Held: The citizenship information sought by respondent satisfies the "similar files" requirement of Exemption 6, and hence the State Department's denial of the request should have been sustained upon a showing that release of the information would constitute a clearly unwarranted invasion of personal privacy. Although Exemption 6's language sheds little light on what Congress meant by "similar files," the legislative history indicates that Congress did not mean to limit Exemption 6 to a narrow class of files containing only a discrete kind of personal information, but that "similar files" was to have a broad, rather than a narrow, meaning. Exemption 6's protection is not determined merely by the nature of the file containing the requested information, and its protection is not lost merely because an agency stores information about an individual in records other than "personnel" or "medical" files. Pp. 599-603.

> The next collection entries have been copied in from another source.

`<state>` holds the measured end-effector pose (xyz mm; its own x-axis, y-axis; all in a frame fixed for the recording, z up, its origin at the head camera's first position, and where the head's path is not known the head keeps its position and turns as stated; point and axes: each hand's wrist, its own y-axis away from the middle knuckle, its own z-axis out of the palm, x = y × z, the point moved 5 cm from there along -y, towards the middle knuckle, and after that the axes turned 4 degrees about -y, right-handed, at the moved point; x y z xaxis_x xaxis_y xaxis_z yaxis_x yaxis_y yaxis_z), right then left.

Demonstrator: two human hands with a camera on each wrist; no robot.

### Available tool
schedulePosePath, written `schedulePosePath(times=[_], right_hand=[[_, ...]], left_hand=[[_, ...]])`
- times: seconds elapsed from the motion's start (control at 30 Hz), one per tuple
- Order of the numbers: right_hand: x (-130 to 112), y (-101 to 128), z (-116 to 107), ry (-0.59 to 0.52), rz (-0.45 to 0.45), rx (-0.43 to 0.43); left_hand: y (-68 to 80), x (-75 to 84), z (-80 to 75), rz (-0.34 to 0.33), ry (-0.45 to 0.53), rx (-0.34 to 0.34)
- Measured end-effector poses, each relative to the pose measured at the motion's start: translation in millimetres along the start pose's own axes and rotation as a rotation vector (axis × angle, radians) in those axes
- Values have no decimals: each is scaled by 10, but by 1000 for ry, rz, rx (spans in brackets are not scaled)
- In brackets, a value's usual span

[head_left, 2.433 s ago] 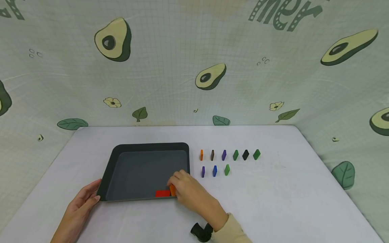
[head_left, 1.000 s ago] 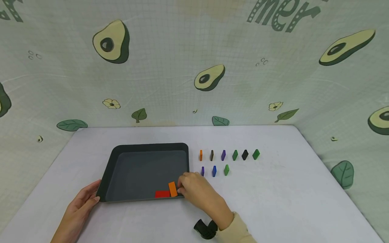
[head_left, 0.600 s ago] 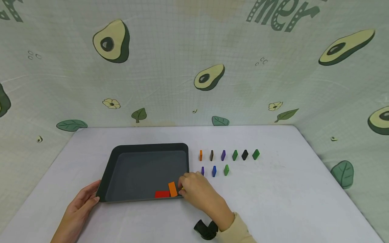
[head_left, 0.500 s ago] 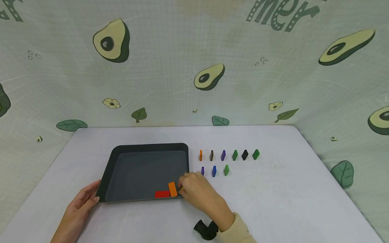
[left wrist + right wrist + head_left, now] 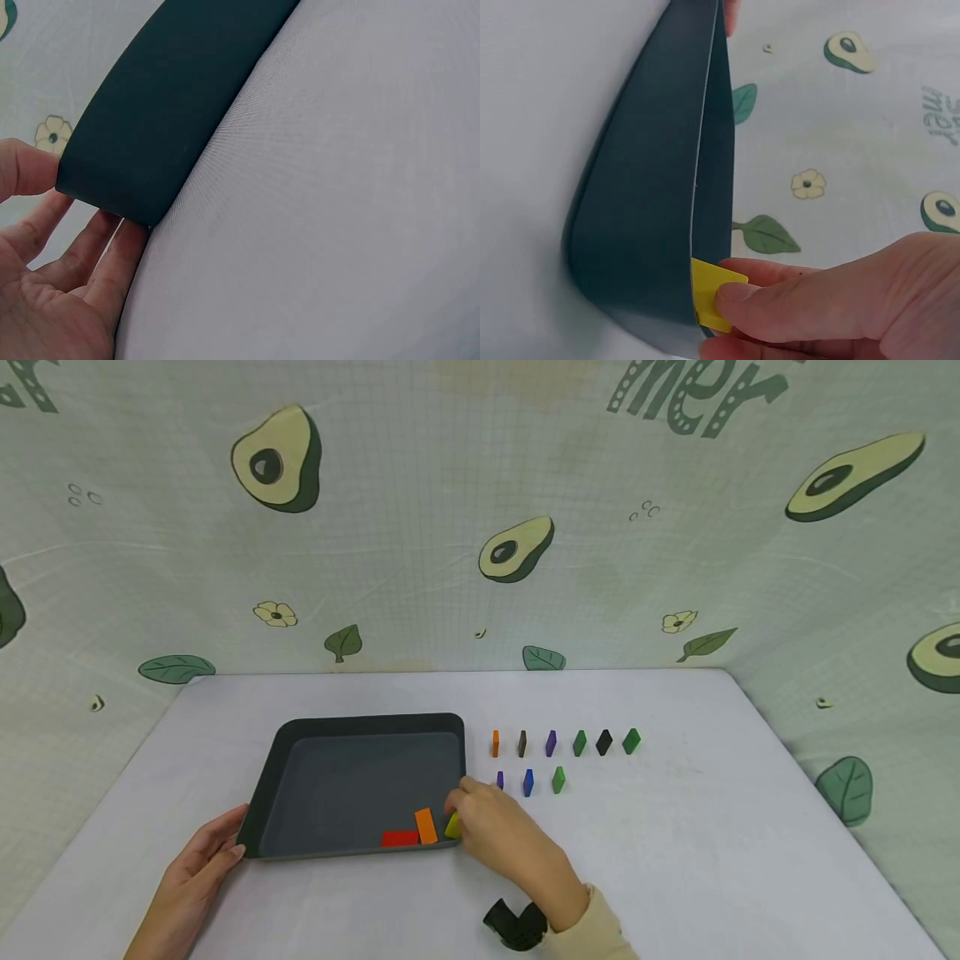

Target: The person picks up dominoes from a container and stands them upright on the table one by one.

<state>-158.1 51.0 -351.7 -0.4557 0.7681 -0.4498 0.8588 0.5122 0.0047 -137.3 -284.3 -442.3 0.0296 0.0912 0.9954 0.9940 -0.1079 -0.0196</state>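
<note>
A dark baking tray (image 5: pixel 367 722) sits on the white table. My left hand (image 5: pixel 197 868) grips its near left corner; in the left wrist view the thumb is at the rim and the other fingers touch the wall lower down. At the near right corner of the tray my right hand (image 5: pixel 504 833) pinches a yellow block (image 5: pixel 717 294) between thumb and fingers, just inside the wall. Left of it an orange block (image 5: pixel 426 826) leans slightly, and a red block (image 5: pixel 400 838) lies along the near wall. The yellow block is partly hidden by my fingers.
Right of the tray, small thin blocks stand in two rows: the back row runs from an orange one (image 5: pixel 496 743) to a green one (image 5: pixel 632 742), and the front row includes a blue one (image 5: pixel 528 783). A black device (image 5: pixel 516 927) is at my right wrist.
My right hand has let go of the orange block and shifted right to the tray's corner. The yellow block shows more clearly now in its fingers. My left hand has stayed put.
</note>
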Motion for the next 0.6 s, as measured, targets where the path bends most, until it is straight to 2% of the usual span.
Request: schedulePosePath(times=[0.37, 0.6], right_hand=[[61, 32, -89, -72, 69, -23], [70, 41, -155, -105, 60, -18]], left_hand=[[-19, -4, -20, -21, -17, 3], [-34, -2, -32, -16, -16, 9]])
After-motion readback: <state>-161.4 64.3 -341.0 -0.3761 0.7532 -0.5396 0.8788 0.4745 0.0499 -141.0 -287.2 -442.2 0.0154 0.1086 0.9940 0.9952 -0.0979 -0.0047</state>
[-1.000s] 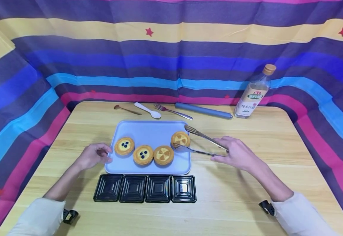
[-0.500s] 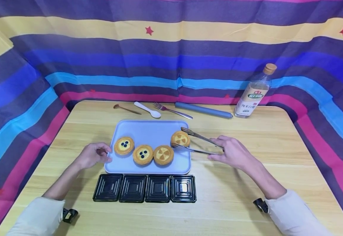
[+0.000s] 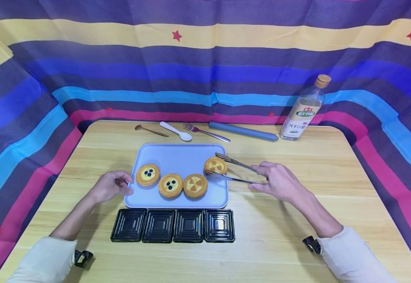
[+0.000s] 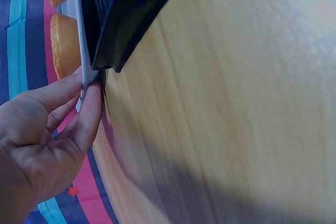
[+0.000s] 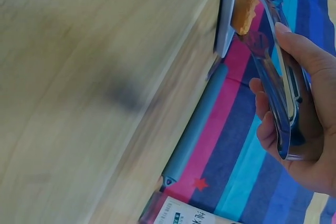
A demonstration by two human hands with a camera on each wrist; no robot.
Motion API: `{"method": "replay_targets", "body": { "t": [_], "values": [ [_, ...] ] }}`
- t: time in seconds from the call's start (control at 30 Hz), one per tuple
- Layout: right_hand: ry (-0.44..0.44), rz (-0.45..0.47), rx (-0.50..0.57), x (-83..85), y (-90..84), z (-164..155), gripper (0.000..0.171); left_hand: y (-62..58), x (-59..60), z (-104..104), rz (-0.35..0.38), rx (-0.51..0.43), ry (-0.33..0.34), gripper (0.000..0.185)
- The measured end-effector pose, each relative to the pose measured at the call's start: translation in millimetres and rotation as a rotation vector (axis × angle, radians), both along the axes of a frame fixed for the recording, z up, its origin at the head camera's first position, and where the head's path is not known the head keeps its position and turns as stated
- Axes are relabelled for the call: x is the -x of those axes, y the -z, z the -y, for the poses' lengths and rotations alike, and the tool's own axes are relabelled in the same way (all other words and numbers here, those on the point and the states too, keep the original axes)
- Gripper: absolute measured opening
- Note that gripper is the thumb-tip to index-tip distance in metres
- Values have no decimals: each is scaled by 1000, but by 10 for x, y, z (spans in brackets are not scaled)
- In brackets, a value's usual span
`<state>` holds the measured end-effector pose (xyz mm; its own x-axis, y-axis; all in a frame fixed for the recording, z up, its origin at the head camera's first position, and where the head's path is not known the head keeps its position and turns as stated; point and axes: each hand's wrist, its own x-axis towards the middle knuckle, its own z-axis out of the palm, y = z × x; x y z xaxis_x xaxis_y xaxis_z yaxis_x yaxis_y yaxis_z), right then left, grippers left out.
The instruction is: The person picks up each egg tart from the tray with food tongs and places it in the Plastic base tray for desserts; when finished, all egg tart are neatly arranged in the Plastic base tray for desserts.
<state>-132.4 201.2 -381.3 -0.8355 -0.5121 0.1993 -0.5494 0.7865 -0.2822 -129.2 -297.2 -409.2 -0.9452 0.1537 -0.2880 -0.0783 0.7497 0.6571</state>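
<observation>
A clear bottle (image 3: 301,114) with a brown cap stands on the wooden table (image 3: 272,243). Left of the bottle lies a blue rod (image 3: 243,131), one end just beside the bottle's base. Farther left of the bottle lie a fork (image 3: 207,133), tines away from it, a white spoon (image 3: 185,136), then a thin brown stick (image 3: 152,131). Behind the bottle hangs a striped cloth (image 3: 155,72) with red stars.
</observation>
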Motion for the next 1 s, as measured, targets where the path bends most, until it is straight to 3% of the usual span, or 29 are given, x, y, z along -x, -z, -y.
{"method": "replay_targets", "body": {
  "t": [0.5, 1.0],
  "values": [
    [-3, -63, -3, -56, -86, -64, 58, 14, 14, 2, -3, 22, -3, 28],
    [-16, -122, -32, -317, -222, -196, 54, 14, 3, 3, -8, 33, -5, 27]
  ]
}}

207 U.S.App.D.C. 372, 647 F.2d 197, reversed and remanded.

Kenneth S. Geller, Washington, D.C., for petitioners.

David E. Kendall, Washington, D.C., for respondent.

Justice REHNQUIST delivered the opinion of the Court.

In September 1979, respondent Washington Post Co. filed a request under the Freedom of Information Act (FOIA), 5 U.S.C. § 552, requesting certain documents from petitioner United States Department of State. The subject of the request was defined as "documents indicating whether Dr. Ali Behzadnia and Dr. Ibrahim Yazdi . . . hold valid U. S. passports." App. 8. The request indicated that respondent would "accept any record held by the Passport Office indicating whether either of these persons is an American citizen." Ibid. At the time of the request, both Behzadnia and Yazdi were Iranian nationals living in Iran.

The State Department denied respondent's request the following month, stating that release of the requested information "would be 'a clearly unwarranted invasion of [the] personal privacy' of these persons," id., at 14 (quoting 5 U.S.C. § 552(b)(6)), and therefore was exempt from disclosure under Exemption 6 of the FOIA.1 Denial of respondent's request was affirmed on appeal by the Department's Council on Classification Policy, which concluded that "the privacy interests to be protected are not incidental ones, but rather are such that they clearly outweigh any public interests which might be served by release of the requested information." Id., at 22-23.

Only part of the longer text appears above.